Das kalte Metall hingegen durchdrang meine Finger bin in die gesamte Hand. Es fühlte sich irgendwie total gegensätzlich an zu dem, was Cayden bei mir auslöste.
Ich hielt den Blick weiterhin gesenkt, doch ich wusste auch ohne aufzublicken, dass Cayden seine Augen immer noch auf mich gerichtet hatte. Mein Herz pochte mittlerweile so laut gegen meine Brust, dass ich annahm, er würde jeden einzelnen Schlag hören können. Allerdings wusste ich nicht, wie ich hätte diese Stille brechen können. Eigentlich hatte ich noch so vieles zu sagen, ich wollte ihm noch so vieles vorwerfen, aber jetzt, wo wir uns nach längerem wieder gegenüber standen, hatte ich keine Worte.
Vorsichtig steckte ich den USB-Stick in meine Hosentaschen, dabei berührten meine Finger etwas anderes kaltes. Der Schlüssel. Der Schlüssel, der das Vertrauen zwischen uns symbolisieren sollte. So sehr ich mich dagegen auch sträubte, zog ich ihn heraus und betrachtete ihn im dämmrigen Licht.
Ich hatte mich schon sehr an ihn gewöhnt, dass ich jede einzelne Wölbung blind nachzeichnen könnte. Es war das einzige, was ich noch von ihm hatte.
Widerwillig streckte ich die Hand aus. "Das ist deiner", flüsterte ich mit krächzender Stimme, da ich plötzlich einen Kloß im Hals hatte.

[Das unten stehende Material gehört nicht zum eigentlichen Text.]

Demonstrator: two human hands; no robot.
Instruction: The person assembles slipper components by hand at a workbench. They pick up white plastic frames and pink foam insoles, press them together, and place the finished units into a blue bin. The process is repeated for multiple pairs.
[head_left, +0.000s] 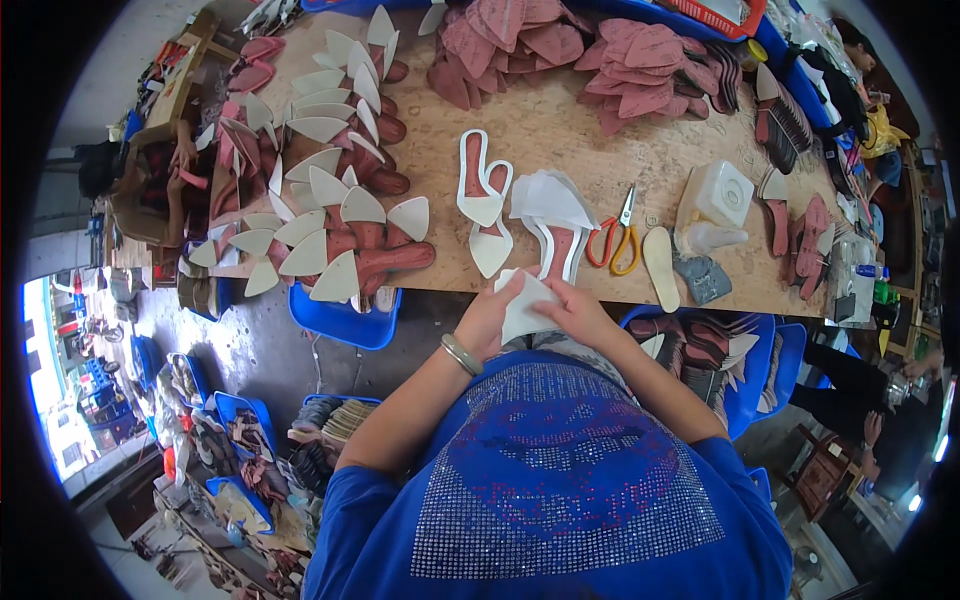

Cayden wirkte leicht erschrocken, da seine Brust sich unregelmäßig hob und senkte. Im Augenwinkel konnte ich sehen, wie seine Mimik sich anspannte, doch er blieb weiterhin ruhig. Er wusste, dass ich das tun musste, um mit der ganzen Sache abschließen zu können - auch wenn wir noch immer kein wirklich klärendes Gespräch geführt hatten und mir die Gründe seines Handelns völlig unbekannt waren.
Auch er streckte die Hand aus und nahm mir den Schlüssel und damit vermutlich auch eine Art Last ab. Ich konnte dabei nicht ignorieren, dass deine Finger erneut meine Handflächen berührten und es sich immer noch so gut anfühlte.
In meiner anderen Hand hielt ich immer noch meinen Schlüssel, den ich Cayden zu seinem Geburtstag geschenkt und ihn jetzt unter seinen Schreibtisch gefunden hatte. Bilder aus der Nacht seines Geburtstags tanzen vor meinem inneren Auge auf. Erinnerungen, die sich tief in mein Gedächnis eingebrannt hatten. Damals war noch alles so viel leichter, obwohl schon dort die Situation gefährlich war. Aber mit diesem Geschenk, mit diesem Schlüssel, war ein tieferes und intensiveres Empfinden geebnet.
"Hier", murmelte ich und übergab ihm auch diesen Schlüssel. "Du kannst ihn haben."
Cayden rührte sich keinen Milimeter. Er war sich unsicher, was das zu bedeuten hatte und um ehrlich zu sein, wusste ich es selber nicht so genau. Aber in dem Moment fühlte es sich irgendwie richtig an, diesen Schlüssel bei ihm zu lassen.
Mit zittrigen Händen nahm er ihn entgegen, dann herrschte wieder diese Stille zwischen uns.
"Fallon", hauchte er und mit einem mal kamen mir die Tränen.
Gott, würde das alles jemals aufhören? Würde das alles jemals ein Ende finden? Ich war dieses ganze Geweine wirklich satt. Ich hatte noch nicht einmal eine Ahnung, wieso ich schon wieder den Tränen so nah war, denn eigentlich tat er rein gar nichts, außer mich beim Namen zu nennen . Und doch tat es irgendwie so verdammt weh, denn ich wollte so sehr, dass er meinen Namen mit einer anderen Intention aussprach. Denn so, wie er es sagt, hörte es sich an wie ein Abschied. Ein Abschied, der uns für immer trennen würde, mit Sicherheit für immer.
"Bitte, lass' mich einfach gehen, Cayden", wisperte ich mit zittriger Stimme. Und das tat er, er gewährte mir ein Lebewohl. Doch ich konnte das Gefühl nicht abschütteln, dass mein Herz immer noch etwas ganz anderes wollte.